- [Task to complete]: For each line of the material, write out an exact copy.

Content starts

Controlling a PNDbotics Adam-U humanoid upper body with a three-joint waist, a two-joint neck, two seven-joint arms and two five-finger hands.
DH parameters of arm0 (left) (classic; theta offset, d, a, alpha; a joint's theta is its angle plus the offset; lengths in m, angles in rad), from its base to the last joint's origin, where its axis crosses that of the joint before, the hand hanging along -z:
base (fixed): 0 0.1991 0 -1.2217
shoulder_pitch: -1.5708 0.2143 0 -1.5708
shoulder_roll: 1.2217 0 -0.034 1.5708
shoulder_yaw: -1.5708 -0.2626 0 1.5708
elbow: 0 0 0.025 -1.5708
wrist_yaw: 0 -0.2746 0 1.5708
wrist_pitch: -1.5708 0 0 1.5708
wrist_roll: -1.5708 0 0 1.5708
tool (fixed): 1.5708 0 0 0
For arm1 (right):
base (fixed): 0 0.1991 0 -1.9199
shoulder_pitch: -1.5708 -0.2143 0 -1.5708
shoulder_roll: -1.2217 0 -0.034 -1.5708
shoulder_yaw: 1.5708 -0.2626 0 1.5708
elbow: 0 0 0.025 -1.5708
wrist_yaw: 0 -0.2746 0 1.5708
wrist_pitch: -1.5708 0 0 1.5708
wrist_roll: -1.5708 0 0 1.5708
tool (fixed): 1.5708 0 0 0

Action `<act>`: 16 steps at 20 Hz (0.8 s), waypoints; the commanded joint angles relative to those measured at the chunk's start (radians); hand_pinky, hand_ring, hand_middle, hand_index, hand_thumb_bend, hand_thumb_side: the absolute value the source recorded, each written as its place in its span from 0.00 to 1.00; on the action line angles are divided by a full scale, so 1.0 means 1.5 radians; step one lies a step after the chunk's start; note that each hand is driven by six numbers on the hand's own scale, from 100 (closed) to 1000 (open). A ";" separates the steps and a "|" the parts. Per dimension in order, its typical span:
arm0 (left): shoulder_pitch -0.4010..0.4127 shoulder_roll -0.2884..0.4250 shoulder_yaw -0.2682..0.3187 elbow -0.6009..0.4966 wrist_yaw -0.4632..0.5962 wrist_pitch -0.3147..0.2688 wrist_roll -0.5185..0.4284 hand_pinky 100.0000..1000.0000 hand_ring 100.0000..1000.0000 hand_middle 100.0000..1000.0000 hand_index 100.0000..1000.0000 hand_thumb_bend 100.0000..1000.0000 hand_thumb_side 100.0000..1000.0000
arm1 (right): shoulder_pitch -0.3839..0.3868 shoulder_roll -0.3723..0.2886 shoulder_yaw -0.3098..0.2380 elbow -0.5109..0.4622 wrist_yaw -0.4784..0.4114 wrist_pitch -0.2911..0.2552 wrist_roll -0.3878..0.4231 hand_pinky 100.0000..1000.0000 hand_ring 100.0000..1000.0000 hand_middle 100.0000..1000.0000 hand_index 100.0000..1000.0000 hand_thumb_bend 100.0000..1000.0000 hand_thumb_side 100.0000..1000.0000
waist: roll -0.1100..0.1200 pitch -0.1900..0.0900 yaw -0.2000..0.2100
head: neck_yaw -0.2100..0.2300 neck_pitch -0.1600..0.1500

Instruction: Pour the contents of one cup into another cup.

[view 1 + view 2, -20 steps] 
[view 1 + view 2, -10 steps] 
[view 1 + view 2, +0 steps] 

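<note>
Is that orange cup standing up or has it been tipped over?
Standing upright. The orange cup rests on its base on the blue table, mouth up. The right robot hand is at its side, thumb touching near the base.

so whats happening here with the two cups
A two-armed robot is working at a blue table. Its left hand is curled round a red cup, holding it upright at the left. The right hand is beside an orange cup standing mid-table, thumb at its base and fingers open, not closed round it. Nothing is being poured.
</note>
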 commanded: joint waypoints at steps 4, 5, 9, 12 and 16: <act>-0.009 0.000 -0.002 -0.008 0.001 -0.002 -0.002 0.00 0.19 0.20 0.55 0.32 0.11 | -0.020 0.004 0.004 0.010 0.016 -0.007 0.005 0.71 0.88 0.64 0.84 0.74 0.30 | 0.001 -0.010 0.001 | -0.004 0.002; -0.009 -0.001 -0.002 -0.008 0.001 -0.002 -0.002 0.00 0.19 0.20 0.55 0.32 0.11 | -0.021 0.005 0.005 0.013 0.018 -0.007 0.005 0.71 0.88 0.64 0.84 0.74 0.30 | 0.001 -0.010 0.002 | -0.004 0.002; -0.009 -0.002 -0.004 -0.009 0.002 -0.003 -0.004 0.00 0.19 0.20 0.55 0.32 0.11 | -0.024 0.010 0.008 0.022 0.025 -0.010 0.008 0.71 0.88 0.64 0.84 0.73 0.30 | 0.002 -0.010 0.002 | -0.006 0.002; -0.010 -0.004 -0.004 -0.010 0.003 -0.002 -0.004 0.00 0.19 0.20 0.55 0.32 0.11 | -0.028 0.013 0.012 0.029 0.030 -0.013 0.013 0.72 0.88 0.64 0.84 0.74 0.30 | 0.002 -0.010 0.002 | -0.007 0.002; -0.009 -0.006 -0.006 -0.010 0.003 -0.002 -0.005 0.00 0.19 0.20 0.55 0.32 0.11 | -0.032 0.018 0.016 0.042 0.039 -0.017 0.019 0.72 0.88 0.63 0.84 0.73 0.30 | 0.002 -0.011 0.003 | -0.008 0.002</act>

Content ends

- [Expected answer]:
Controlling a PNDbotics Adam-U humanoid upper body with a three-joint waist, a two-joint neck, two seven-joint arms and two five-finger hands.
DH parameters of arm0 (left) (classic; theta offset, d, a, alpha; a joint's theta is its angle plus the offset; lengths in m, angles in rad), from its base to the last joint's origin, where its axis crosses that of the joint before, the hand hanging along -z:
base (fixed): 0 0.1991 0 -1.2217
shoulder_pitch: -1.5708 0.2143 0 -1.5708
shoulder_roll: 1.2217 0 -0.034 1.5708
shoulder_yaw: -1.5708 -0.2626 0 1.5708
elbow: 0 0 0.025 -1.5708
wrist_yaw: 0 -0.2746 0 1.5708
wrist_pitch: -1.5708 0 0 1.5708
wrist_roll: -1.5708 0 0 1.5708
tool (fixed): 1.5708 0 0 0
For arm1 (right):
base (fixed): 0 0.1991 0 -1.9199
shoulder_pitch: -1.5708 -0.2143 0 -1.5708
shoulder_roll: -1.2217 0 -0.034 -1.5708
shoulder_yaw: 1.5708 -0.2626 0 1.5708
elbow: 0 0 0.025 -1.5708
wrist_yaw: 0 -0.2746 0 1.5708
wrist_pitch: -1.5708 0 0 1.5708
wrist_roll: -1.5708 0 0 1.5708
tool (fixed): 1.5708 0 0 0

Action `<act>`: 16 steps at 20 Hz (0.8 s), waypoints; the commanded joint angles relative to those measured at the chunk's start (radians); hand_pinky, hand_ring, hand_middle, hand_index, hand_thumb_bend, hand_thumb_side: the absolute value the source recorded, each written as its place in its span from 0.00 to 1.00; on the action line angles are divided by a full scale, so 1.0 means 1.5 radians; step one lies a step after the chunk's start; note that each hand is driven by six numbers on the hand's own scale, from 100 (closed) to 1000 (open). A ";" separates the steps and a "|" the parts. Per dimension in order, its typical span:
arm0 (left): shoulder_pitch -0.4010..0.4127 shoulder_roll -0.2884..0.4250 shoulder_yaw -0.2682..0.3187 elbow -0.6009..0.4966 wrist_yaw -0.4632..0.5962 wrist_pitch -0.3147..0.2688 wrist_roll -0.5185..0.4284 hand_pinky 100.0000..1000.0000 hand_ring 100.0000..1000.0000 hand_middle 100.0000..1000.0000 hand_index 100.0000..1000.0000 hand_thumb_bend 100.0000..1000.0000 hand_thumb_side 100.0000..1000.0000
arm1 (right): shoulder_pitch -0.3839..0.3868 shoulder_roll -0.3723..0.2886 shoulder_yaw -0.3098..0.2380 elbow -0.5109..0.4622 wrist_yaw -0.4784..0.4114 wrist_pitch -0.2911..0.2552 wrist_roll -0.3878..0.4231 hand_pinky 100.0000..1000.0000 hand_ring 100.0000..1000.0000 hand_middle 100.0000..1000.0000 hand_index 100.0000..1000.0000 hand_thumb_bend 100.0000..1000.0000 hand_thumb_side 100.0000..1000.0000
waist: roll -0.1100..0.1200 pitch -0.1900..0.0900 yaw -0.2000..0.2100
head: neck_yaw -0.2100..0.2300 neck_pitch -0.1600..0.1500

Instruction: Pour the contents of one cup into another cup.

[view 1 + view 2, -20 steps] 
[view 1 + view 2, -10 steps] 
[view 1 + view 2, +0 steps] 

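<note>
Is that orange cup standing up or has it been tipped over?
Standing upright. The orange cup rests on its base on the blue table, mouth up. The right robot hand is at its side, thumb touching near the base.

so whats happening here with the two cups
A two-armed robot is working at a blue table. Its left hand is curled round a red cup, holding it upright at the left. The right hand is beside an orange cup standing mid-table, thumb at its base and fingers open, not closed round it. Nothing is being poured.
</note>
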 commanded: joint waypoints at steps 4, 5, 9, 12 and 16: <act>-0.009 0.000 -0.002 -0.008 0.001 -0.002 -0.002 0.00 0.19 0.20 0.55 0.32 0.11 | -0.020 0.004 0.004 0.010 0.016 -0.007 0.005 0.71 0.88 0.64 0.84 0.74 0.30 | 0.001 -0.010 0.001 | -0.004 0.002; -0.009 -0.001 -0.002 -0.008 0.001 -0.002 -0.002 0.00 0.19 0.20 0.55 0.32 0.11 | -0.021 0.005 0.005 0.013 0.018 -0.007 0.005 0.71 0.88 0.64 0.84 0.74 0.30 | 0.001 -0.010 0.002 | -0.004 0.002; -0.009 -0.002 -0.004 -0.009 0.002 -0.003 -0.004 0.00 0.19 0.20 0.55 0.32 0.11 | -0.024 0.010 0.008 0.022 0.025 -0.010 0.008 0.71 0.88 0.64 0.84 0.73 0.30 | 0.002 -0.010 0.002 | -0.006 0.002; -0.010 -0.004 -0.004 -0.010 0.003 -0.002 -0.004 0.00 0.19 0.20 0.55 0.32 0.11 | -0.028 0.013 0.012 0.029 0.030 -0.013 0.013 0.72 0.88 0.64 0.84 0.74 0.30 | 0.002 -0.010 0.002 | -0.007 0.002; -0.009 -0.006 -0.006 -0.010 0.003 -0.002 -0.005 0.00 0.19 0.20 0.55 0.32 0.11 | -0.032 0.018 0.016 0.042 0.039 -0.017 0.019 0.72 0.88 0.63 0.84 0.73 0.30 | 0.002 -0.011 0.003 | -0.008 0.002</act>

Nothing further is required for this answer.